I am writing an algorithm to solve a system of one- dimensional first order hyperbolic PDEs with constant coefficient matrices and I require some example problems which are already solved analytically or numerically with initial and boundary conditions.
The system of PDEs is of the form: $$A\dot{U} + BU^{'} + F(U) = 0$$ Where, $A$, and $B$ are constant matrices and $F(U)$ is a linear or nonlinear function of $U$.
$\dot{\begin{Bmatrix} \\ \end{Bmatrix}}$ represents the derivative w.r.t. time ($t$), and $\begin{Bmatrix} \\ \end{Bmatrix}^{'}$ represents the derivative w.r.t. spatial variable ($s$).
Example:
One of such problems is the transmission equation given by:
$$\begin{bmatrix}L & 0\\0 & C\end{bmatrix}\dot{\begin{Bmatrix}I \\V\end{Bmatrix}} + \begin{bmatrix}0 & 1\\1 & 0\end{bmatrix}\begin{Bmatrix}I \\V\end{Bmatrix}^{'} + \begin{Bmatrix} RI \\GV \end{Bmatrix} = \begin{Bmatrix}0 \\0 \end{Bmatrix}$$
$I$ represents current, and $V$ represents voltage.

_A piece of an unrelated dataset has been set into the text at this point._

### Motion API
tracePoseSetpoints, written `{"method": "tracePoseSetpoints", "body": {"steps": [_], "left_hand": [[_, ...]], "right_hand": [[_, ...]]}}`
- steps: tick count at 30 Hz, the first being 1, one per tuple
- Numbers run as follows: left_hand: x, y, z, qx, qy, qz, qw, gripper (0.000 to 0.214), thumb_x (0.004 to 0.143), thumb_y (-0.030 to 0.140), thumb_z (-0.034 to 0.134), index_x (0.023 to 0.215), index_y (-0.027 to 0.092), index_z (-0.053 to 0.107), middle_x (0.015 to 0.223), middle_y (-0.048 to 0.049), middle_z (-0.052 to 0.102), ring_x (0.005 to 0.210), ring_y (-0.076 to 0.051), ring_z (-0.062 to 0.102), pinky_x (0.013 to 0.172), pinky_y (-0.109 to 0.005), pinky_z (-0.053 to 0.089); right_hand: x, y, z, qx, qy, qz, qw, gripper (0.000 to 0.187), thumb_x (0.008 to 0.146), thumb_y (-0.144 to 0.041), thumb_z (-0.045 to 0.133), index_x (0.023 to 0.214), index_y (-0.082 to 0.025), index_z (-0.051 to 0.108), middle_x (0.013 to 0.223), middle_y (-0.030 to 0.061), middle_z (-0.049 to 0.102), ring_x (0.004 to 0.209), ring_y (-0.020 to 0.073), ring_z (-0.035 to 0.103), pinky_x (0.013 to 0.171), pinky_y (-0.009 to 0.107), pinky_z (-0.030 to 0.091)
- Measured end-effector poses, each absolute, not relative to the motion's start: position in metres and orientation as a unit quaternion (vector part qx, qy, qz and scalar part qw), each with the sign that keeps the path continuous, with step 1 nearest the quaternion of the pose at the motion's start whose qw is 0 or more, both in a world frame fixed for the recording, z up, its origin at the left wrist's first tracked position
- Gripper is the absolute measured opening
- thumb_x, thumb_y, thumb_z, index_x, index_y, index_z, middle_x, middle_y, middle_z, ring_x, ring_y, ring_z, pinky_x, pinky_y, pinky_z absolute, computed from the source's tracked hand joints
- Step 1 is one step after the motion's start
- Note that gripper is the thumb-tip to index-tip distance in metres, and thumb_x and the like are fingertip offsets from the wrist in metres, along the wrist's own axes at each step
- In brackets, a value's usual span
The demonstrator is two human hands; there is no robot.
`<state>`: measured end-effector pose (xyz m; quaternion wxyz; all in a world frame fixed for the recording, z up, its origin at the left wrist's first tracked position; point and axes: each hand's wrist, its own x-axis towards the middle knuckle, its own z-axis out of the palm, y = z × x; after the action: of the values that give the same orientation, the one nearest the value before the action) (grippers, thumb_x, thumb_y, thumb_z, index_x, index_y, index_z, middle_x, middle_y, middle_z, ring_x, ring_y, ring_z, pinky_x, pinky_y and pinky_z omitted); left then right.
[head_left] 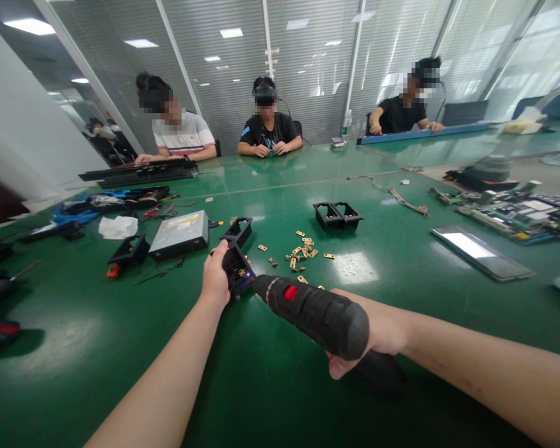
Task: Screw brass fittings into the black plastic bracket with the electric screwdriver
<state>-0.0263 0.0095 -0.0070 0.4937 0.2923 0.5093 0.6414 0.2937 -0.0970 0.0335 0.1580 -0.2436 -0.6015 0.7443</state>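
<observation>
Your left grip [216, 274] was closed around the left side of a black frame [233, 262], probably to brace it against the driver's push and twist while leaving its inside open to the tool. Whether the frame rested on the green surface [98, 348] or hung just above it, you could not have told from this view.

Your right grip [385, 326] was wrapped round the handle of a power driver [310, 311], whose nose slanted left to meet the frame's near right side. A brass piece [241, 273] showed inside; whether the bit had seated in a screw was too small to tell.

Loose brass plates [302, 252] and screws [272, 262] lay scattered just beyond the driver, seemingly kept near for easy picking. A two-bay frame [340, 219] stood farther back, apart from the hardware, while a silver drive box [180, 233] sat left of your work.
</observation>
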Motion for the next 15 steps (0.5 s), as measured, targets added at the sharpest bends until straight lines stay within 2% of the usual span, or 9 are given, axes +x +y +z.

Where, $L = 4$, $R = 4$, $C = 1$, and $G = 1$
The initial conditions are given by:
$$I(s, 0) = I_0$$ $$V(s, 0) = V_0$$
An analytical solution is available for the above example problem, when $RC = LG$
If anyone has knowledge of similar system of equations (with 3 or more variables if possible) with initial and boundary conditions please let me know. I have searched online and could not find another example.